This week’s blog post is by Christine Luken.
Open any home’s refrigerator in the U.S., and there’s an excellent chance you’ll find a jug – or two – of milk in there. We drink milk, put it on our cereal, and cook with it almost daily. The interesting thing is since 1975, America’s milk consumption has dropped by 30%. There are a variety of reasons for this, but one major contributor is the rise in popularity of milk alternatives, such as soy, almond, coconut, and rice milk.
I conducted some very unscientific research to see why people would choose a “pseudo-milk” drink and their opinion on taste both straight-up and in recipes. The biggest reason people are reaching for a milk alternative is lactose intolerance or sensitivity, which causes gastric upset. Other people are concerned about the effects of hormones in conventional cow’s milk. Vegans and some vegetarians avoid regular dairy products and prefer a plant-based alternative. Personally, when I drink milk, I notice that it tends to irritate my sinuses and makes me mucus-y, which is really a drag during the peak of allergy season!
My first foray into milk alternatives was purchasing a carton of vanilla coconut milk, with a coupon – of course! I started using it in my smoothies instead of regular milk. It is super-delicious in the Hawaiian Breeze smoothie and I noticed no negative side effects for my sinuses. I’m not a fan of drinking it plain, but my hubby loves it by the glass-full and on his cereal. Nutritionally, the only downside I see is a complete lack of protein in coconut milk, whereas cow’s milk has 8 grams per cup. Coconut milk has gotten somewhat of bad rap for being high in saturated fat. However, most of this fat is in the form of lauric acid which helps to strengthen the immune system.

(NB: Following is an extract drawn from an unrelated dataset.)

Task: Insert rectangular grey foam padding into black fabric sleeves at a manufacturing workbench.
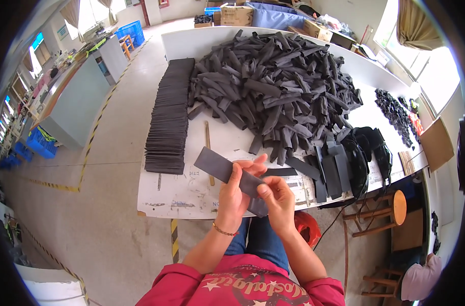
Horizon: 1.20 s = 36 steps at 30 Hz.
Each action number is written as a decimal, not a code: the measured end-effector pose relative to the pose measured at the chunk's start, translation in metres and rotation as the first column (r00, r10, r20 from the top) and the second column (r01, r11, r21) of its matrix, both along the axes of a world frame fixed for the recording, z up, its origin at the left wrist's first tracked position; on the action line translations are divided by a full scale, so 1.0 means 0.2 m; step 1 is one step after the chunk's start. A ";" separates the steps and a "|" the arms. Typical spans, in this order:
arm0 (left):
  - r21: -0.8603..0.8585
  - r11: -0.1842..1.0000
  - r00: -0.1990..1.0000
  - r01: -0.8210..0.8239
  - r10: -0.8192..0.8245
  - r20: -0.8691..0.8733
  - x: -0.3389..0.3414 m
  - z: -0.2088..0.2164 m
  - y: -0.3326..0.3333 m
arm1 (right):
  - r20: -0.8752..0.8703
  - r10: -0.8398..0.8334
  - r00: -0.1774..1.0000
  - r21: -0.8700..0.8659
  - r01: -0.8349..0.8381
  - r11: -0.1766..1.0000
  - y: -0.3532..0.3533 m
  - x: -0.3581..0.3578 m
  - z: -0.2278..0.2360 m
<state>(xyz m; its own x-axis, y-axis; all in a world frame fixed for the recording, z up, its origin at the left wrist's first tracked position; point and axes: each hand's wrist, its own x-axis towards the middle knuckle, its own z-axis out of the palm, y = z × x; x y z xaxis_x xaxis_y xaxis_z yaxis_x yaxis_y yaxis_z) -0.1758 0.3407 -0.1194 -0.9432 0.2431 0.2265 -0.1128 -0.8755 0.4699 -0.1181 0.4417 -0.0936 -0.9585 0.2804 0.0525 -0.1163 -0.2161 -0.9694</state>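
The left hand [231, 197] and right hand [278, 202] are gripping a flat, dark-grey, fabric-like strip [214, 165] over the smooth white tabletop [151, 193]'s front edge, apparently straightening it; the next move is requiring even finger pressure.

A smooth grey floor [125, 219] carries lines of yellow-and-black striped tape [96, 125]. On the left stands a long, pale-grey panelled workbench [71, 120], with open blue plastic crates [41, 144] on the floor beside it. A narrow, dark-red vertical pipe [144, 14] rises at the far end, and brown cardboard boxes [236, 16] sit beyond the white-topped table [151, 199]. Off-white walls [365, 18] enclose the room; strong daylight whitens the large window [439, 76] at right, below a gathered tan fabric curtain [420, 25], and a round-seated wooden stool [400, 206] stands near the table's right side
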 end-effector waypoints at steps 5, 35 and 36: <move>-0.044 0.999 0.994 -0.023 0.027 0.105 0.00 0.04 0.03 | -0.203 -0.064 0.977 0.394 0.141 0.908 0.02 0.02 -0.03; -0.483 0.867 0.952 -0.120 0.239 0.192 0.01 -0.12 -0.05 | 0.102 0.159 0.982 0.260 -0.180 0.949 0.32 0.10 -0.18; -0.516 0.849 0.956 -0.116 0.237 0.175 0.03 -0.11 -0.04 | 0.021 0.153 0.988 0.441 -0.147 0.885 0.33 0.09 -0.15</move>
<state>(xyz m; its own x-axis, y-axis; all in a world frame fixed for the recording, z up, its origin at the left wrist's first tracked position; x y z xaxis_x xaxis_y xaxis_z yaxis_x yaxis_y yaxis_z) -0.1705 0.3326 -0.1423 -0.9908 0.0899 -0.1007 -0.1336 -0.5474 0.8261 -0.1002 0.5081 -0.1228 -0.9855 0.0783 0.1508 -0.1308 0.2164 -0.9675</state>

Let’s look at soy, almond, coconut, and rice milk and how they compare to cow’s milk nutritionally. Be sure to scrutinize the nutritional label of whichever milk alternative you choose. Some brands and varieties have added flavors and sugar, which will affect the numbers on the label. (1 cup of 1% milk has 102 calories, 8 grams of protein, 2 grams of fat, 12 carbs, and 30% DV of calcium.)
Soy Milk - Soy milk is the closest nutritionally to cow’s milk. A cup of Silk Original Soy Milk has 90 calories, 6 grams of protein, 3.5 grams of fat, 8 carbs, 45% DV calcium, and 30% DV of vitamin D. Soy milk easily replaces regular milk in recipes. The downside? Many soybeans are grown from genetically modified seeds. So, look for “non-GMO” or “organic” on the label if that is a concern for you. (Fortunately, Silk Original is non-GMO.) Some people avoid soy products altogether because of the plant-based estrogens.
Almond Milk – Almond Breeze Original refrigerated almond milk has 60 calories per cup, 1 gram of protein, 2.5 grams of fat, 8 carbs, 45% DV of calcium, and 25% DV of vitamin D. The fat found in almonds is the healthy monounsaturated variety, plus you’ll be getting a good dose of vitamin E. Almond milk was the most popular choice among my friends, who said it was a tasty dairy milk replacement for drinking, cereal, and cooking. The only downside is the almost complete lack of protein. I haven’t tried it yet, but I’m going to.
Coconut Milk – So Delicious Unsweetened Vanilla coconut milk has 45 calories per cup, no protein (an obvious negative), 4.5 grams of fat, only 2 grams of carbs (a great choice for carb steppers!), 30% DV vitamin D but only 10% DV calcium. My hubby and I do get plenty of calcium with our yogurt, cheese, and ice cream consumption. I think the vanilla coconut milk is very tasty and it works well with the recipes I’ve used it in (mostly smoothies and desserts). The amount of fat may be a deterrent for some folks.
Rice Milk – Unsweetened rice milk seems to be the least popular of the milk alternatives, and for good reasons. It’s higher is calories (and therefore, carbs) and has virtually no protein. One cup of Rice Dream Enriched Refrigerated Original contains 120 calories, 1 gram of protein, 2.5 grams of fat, 23 grams of carbs, 30% DV calcium, and 25% DV vitamin D. Unless rice milk is fortified, there’s not much nutritional value. Plus Consumer Reports found detectable levels of arsenic in certain brands of rice milk and recommend consuming no more than ½ cup per day and not giving it to children under age 5. Now that’s a little scary!
If you are trying to cut back on cow’s milk for whatever reason, I’d pass on the rice milk. But consider giving almond, coconut, or soy milk a try! I’d like to hear your opinions – what milk alternative is your favorite and why?